Today I had to load some JSON data into Postgres.
Postgres' COPY
command it expects one JSON object per line rather than a full array.
For example, instead of a JSON array:
[
{ "id": 1, "name": "John Conway" },
{ "id": 2, "name": "Richard Feynman" },
]
It needs to be this format:
{ "id": 1, "name": "John Conway" }
{ "id": 2, "name": "Richard Feynman" }
It took me a surprisingly long time to get the data into Postgres, but the solution was fairly simple.
Here's how I did it.
Convert the data
This is done with one command:
cat input.json | jq -cr '.[]' | sed 's/\\[tn]//g' > output.json
Explanation
-
cat input.json
- read the contents of the file -
| jq -cr '.[]'
- pipe JSON into jq and split it onto every line -
| sed 's/\\[tn]//g'
- [optional] remove tabs, newlines etc -
> output.json
- output to a new file
Importing the data
From here it's easiest to ingest the data into a JSONB column.
## Create a table
psql -h localhost -p 5432 postgres -U postgres -c "CREATE TABLE temp (data jsonb);"
## Copy your data in
cat output.json | psql -h localhost -p 5432 postgres -U postgres -c "COPY temp (data) FROM STDIN;"
That's it
20 seconds of reading, and 1 hour of my time.
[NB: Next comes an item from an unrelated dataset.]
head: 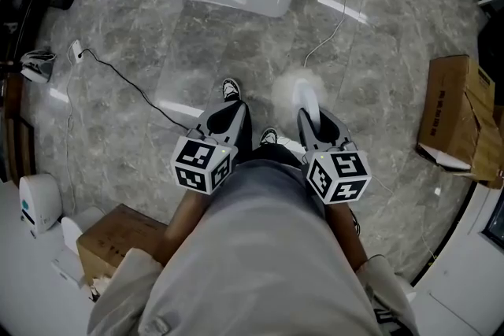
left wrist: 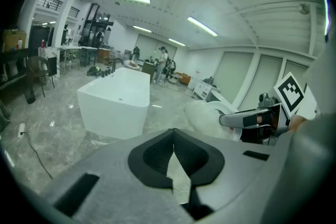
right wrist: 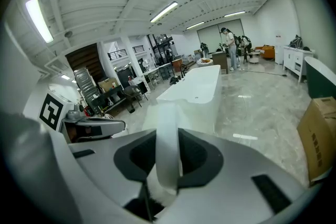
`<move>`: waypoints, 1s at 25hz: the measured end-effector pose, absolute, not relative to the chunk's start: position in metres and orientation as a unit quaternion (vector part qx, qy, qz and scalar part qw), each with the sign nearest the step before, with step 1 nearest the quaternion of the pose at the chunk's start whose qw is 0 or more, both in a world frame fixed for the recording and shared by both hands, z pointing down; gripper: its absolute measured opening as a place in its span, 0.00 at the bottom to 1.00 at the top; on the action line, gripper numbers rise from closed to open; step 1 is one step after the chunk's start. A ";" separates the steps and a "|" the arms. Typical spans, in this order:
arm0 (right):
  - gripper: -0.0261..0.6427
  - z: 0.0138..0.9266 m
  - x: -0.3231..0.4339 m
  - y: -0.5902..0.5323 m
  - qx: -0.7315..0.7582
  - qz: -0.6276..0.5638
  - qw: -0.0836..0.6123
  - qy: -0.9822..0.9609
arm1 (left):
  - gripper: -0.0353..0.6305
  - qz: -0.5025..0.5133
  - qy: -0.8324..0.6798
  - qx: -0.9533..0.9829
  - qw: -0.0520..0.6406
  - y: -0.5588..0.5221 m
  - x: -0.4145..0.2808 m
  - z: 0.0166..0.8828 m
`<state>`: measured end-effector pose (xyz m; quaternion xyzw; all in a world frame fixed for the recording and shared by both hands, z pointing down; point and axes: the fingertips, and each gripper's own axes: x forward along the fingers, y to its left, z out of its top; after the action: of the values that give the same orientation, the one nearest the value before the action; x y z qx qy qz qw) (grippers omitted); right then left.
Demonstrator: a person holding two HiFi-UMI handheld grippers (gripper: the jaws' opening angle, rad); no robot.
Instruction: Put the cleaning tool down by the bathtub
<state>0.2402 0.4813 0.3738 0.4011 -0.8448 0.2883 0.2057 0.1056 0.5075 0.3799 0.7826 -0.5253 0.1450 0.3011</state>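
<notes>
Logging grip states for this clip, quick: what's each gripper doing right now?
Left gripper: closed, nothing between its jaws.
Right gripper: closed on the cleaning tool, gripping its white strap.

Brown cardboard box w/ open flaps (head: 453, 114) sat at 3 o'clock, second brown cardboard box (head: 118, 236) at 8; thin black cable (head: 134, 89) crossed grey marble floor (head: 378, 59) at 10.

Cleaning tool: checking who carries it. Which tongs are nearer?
Right. The right tongs are shut on the handle of the cleaning tool; the left tongs sit apart, to its left, shut and empty.
</notes>
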 end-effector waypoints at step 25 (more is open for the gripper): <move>0.17 0.341 0.118 0.328 0.452 0.276 0.174 -0.830 | 0.06 0.118 -0.494 0.821 0.260 0.340 -0.031 0.339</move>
<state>0.1181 0.3284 0.3408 0.4517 -0.8304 0.2762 0.1736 -0.0309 0.3399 0.3387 0.8214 -0.4938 0.1182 0.2598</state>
To get the data out of the table now you can use any of Postgres' amazing JSON support. For example:
select data->>'name'
from temp;
-- John Conway
-- Richard Feynman
Enjoy.
Thanks for this Copple. I have signed up my project to the Supabase.io alpha program. I followed the instructions here. Can I please have the additional instructions to import the file into the "CREATE TABLE" page in Supabase? Thank you.